The city of Corona, CA is apparently looking to change the way it deals with redlight camera violations
in an effort to avoid having to cough up some of the money it gains from redlight fines to the state and the county. They claim that this is to lower the fines that those caught by the cameras have to pay, and are positioning it as such, but it seems that residents aren't buying it. Beyond trying to evade California laws on redlight camera violations, it actually means the city would get more cash from such violations, and has some other nefarious effects. As Jeff Nolan notes, it's also of questionable constitutionality
The problem here is that Corona is shredding the Sixth Amendment of the U.S. Constitution, the right to a trial by jury.
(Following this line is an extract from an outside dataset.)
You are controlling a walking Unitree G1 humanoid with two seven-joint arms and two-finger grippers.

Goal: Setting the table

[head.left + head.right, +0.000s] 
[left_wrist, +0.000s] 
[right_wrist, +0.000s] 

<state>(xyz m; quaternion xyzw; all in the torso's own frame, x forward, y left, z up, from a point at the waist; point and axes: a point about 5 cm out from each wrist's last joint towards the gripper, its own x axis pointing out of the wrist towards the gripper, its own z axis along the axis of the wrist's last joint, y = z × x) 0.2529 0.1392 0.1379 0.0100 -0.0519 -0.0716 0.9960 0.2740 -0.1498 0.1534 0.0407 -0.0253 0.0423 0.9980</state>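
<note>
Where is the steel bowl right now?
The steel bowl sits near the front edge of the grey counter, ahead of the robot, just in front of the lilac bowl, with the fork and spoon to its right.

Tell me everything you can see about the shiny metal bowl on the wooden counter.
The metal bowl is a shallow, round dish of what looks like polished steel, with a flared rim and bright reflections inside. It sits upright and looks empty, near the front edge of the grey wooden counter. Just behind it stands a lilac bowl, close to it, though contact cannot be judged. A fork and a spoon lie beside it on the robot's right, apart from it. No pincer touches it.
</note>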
By reclassifying a moving violation (a traffic offense governed by the vehicle code) to an administrative violation (governed by the appropriately named government code) Corona is doing something really nefarious. In order to appeal an administrative citation you have to admit guilt, pay the full fine, and then apply for a hearing in front of an administrative official, not a judge in a court. The city could simply deny all hearings for administrative violations or schedule them far out in advance knowing full well that they have your money, which you had to pay before you could appeal.
The original article also notes that the majority of such fines are not on people running redlights directly, but people doing rolling stops before doing a right turn on red -- an action that very rarely leads to an accident. But it sure does dump lots of money in city coffers.